■ How to complete this task
Copy out the full listing exactly, omitting any picture it contains.

■ Given material
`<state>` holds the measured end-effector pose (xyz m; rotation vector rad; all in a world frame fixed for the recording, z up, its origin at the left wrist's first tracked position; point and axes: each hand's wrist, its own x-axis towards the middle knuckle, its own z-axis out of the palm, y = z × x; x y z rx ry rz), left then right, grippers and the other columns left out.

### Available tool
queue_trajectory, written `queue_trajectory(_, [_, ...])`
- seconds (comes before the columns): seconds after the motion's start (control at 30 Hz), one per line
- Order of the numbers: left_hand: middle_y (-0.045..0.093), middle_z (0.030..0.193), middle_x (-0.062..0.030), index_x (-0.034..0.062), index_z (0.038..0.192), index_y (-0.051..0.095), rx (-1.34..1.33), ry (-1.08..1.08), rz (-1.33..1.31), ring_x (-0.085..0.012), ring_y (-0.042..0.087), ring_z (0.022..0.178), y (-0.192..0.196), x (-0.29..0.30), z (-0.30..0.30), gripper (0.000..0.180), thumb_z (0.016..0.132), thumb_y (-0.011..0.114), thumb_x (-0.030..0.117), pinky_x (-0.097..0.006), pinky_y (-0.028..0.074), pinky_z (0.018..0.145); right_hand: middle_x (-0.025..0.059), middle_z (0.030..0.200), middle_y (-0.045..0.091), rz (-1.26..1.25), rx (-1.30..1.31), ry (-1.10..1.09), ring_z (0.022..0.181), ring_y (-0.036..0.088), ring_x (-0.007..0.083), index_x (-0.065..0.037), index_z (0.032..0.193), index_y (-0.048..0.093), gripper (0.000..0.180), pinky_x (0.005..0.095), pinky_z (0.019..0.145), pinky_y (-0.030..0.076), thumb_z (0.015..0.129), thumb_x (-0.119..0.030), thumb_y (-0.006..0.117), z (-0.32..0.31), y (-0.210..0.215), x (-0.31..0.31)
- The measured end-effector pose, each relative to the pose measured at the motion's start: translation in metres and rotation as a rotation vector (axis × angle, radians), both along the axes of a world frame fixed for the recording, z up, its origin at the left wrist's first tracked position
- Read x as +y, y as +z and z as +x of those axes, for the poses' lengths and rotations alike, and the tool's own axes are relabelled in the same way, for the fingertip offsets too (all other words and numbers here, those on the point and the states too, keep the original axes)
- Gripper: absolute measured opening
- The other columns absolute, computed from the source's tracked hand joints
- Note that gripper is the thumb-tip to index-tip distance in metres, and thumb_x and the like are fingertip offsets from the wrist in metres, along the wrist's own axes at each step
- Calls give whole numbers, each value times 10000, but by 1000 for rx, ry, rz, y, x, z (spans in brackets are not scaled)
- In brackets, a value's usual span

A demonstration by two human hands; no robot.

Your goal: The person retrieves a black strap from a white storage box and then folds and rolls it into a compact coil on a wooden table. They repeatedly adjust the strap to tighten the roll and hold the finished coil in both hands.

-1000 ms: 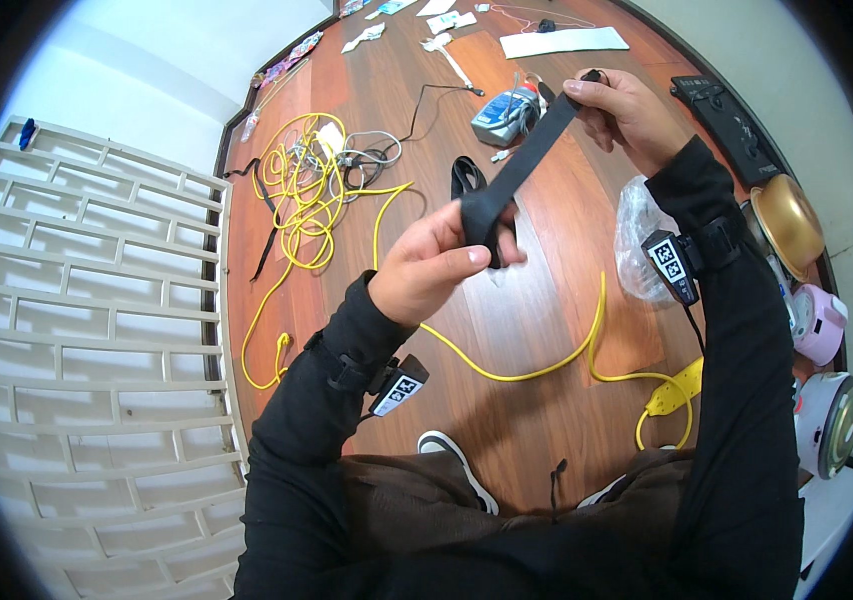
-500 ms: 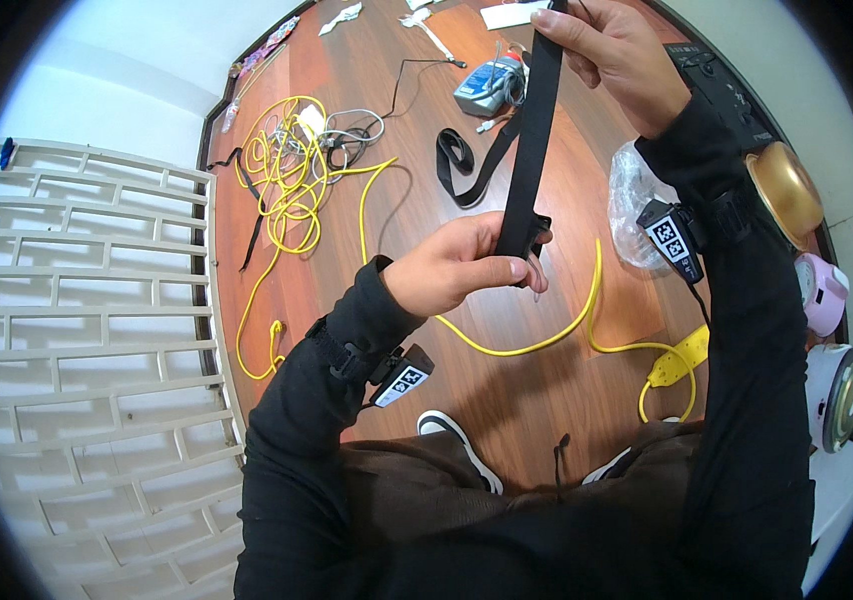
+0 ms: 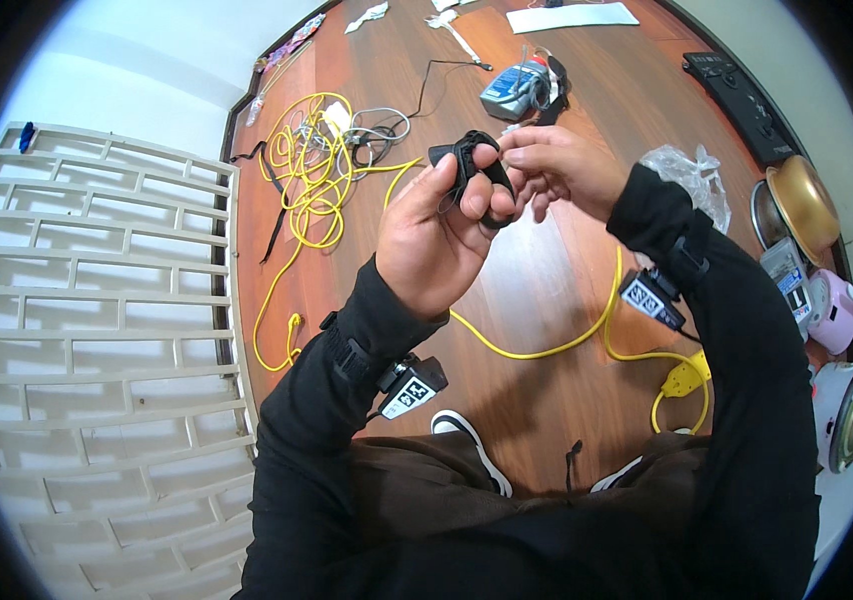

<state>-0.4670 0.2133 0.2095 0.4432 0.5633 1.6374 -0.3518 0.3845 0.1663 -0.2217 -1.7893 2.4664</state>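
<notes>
The black strap (image 3: 466,165) is folded into a bundle, raised in the air over the floor (image 3: 537,400). The left hand (image 3: 429,245) is closed around it, so this hand is the nearer one. The bundle slants from upper left to lower right. From the right hand (image 3: 569,172) it lies just to the left; these fingers are bent at its edge, but whether they pinch it, I cannot tell. I count one bundle, one gold bowl (image 3: 805,205), one clear bag (image 3: 692,180), one pink appliance (image 3: 835,312) and one white appliance (image 3: 833,415).
</notes>
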Motion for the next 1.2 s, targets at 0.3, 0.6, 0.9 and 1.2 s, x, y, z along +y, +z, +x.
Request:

■ Task result
`<state>` holds the measured end-effector pose (xyz m; rotation vector rad; all in a world frame fixed for the recording, z up, its origin at the left wrist's first tracked position; point and axes: each hand's wrist, its own x-axis towards the middle knuckle, its own z-axis out of the palm, y = z × x; x y z rx ry rz), left then right, grippers and the other columns left out.

### Available tool
queue_trajectory, written `queue_trajectory(_, [_, ...])`
- seconds (comes before the columns): seconds after the motion's start (control at 30 Hz), one per line
- Order of the numbers: left_hand: middle_y (-0.045..0.093), middle_z (0.030..0.193), middle_x (-0.062..0.030), index_x (-0.034..0.062), index_z (0.038..0.192), index_y (-0.051..0.095), rx (-1.34..1.33), ry (-1.08..1.08), rz (-1.33..1.31), ring_x (-0.085..0.012), ring_y (-0.042..0.087), ring_z (0.022..0.178), y (-0.192..0.196), x (-0.29..0.30), z (-0.30..0.30), gripper (0.000..0.180), thumb_z (0.016..0.132), thumb_y (-0.011..0.114), thumb_x (-0.030..0.117), pinky_x (-0.097..0.006), pinky_y (-0.028..0.074), pinky_z (0.018..0.145); right_hand: middle_x (-0.025..0.059), middle_z (0.030..0.200), middle_y (-0.045..0.091), rz (-1.26..1.25), rx (-1.30..1.31), ry (-1.10..1.09), ring_z (0.022..0.181), ring_y (-0.036..0.088), ring_x (-0.007..0.083), index_x (-0.065..0.037), index_z (0.032..0.193), index_y (-0.048..0.093), gripper (0.000..0.180), pinky_x (0.005..0.095), pinky_z (0.019..0.145), pinky_y (-0.030..0.076), thumb_z (0.015..0.129), thumb_x (-0.119..0.030), thumb_y (-0.006..0.117), z (-0.32..0.31), y (-0.210..0.215), x (-0.31..0.31)
- The measured end-effector pose, each relative to the pose measured at the motion's start: translation in metres and rotation as a rotation vector (axis × angle, radians), both along the axes of a world frame fixed for the recording, z up, its origin at the left wrist's first tracked position
- Read x as +y, y as +z and z as +x of those axes, for the poses' lengths and rotations alike, and the tool's own axes are relabelled in the same way, for the fingertip offsets too (all other words and numbers here, those on the point and the states too, keep the original axes)
- Gripper: absolute measured opening
- The other columns absolute, computed from the source's tracked hand joints
- Note that gripper is the thumb-tip to index-tip distance in metres, and thumb_x and the like are fingertip offsets from the wrist in metres, along the wrist's own axes at each step
- Calls give whole numbers, each value times 10000, but by 1000 for rx, ry, rz, y, x, z (spans in brackets are not scaled)
- In brackets, a value's usual span

A demonstration by two human hands; no robot.

Your goal: The person retrieves a black strap from a white storage box and then folds and rolls it into a compact coil on a wooden table. They repeatedly adjust the strap to tighten the roll and hold the finished coil in both hands.

-1000 ms: 
-500 ms: 
+0 ms: 

<state>-0.4670 0.2133 0.2095 0.4432 0.5633 1.6374 -0.3518 0.3845 0.1663 -0.2217 -1.7893 2.4664</state>
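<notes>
The black strap (image 3: 466,165) is folded into a bundle, raised in the air over the floor (image 3: 537,400). The left hand (image 3: 429,245) is closed around it, so this hand is the nearer one. The bundle slants from upper left to lower right. From the right hand (image 3: 569,172) it lies just to the left; these fingers are bent at its edge, but whether they pinch it, I cannot tell. I count one bundle, one gold bowl (image 3: 805,205), one clear bag (image 3: 692,180), one pink appliance (image 3: 835,312) and one white appliance (image 3: 833,415).
</notes>
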Motion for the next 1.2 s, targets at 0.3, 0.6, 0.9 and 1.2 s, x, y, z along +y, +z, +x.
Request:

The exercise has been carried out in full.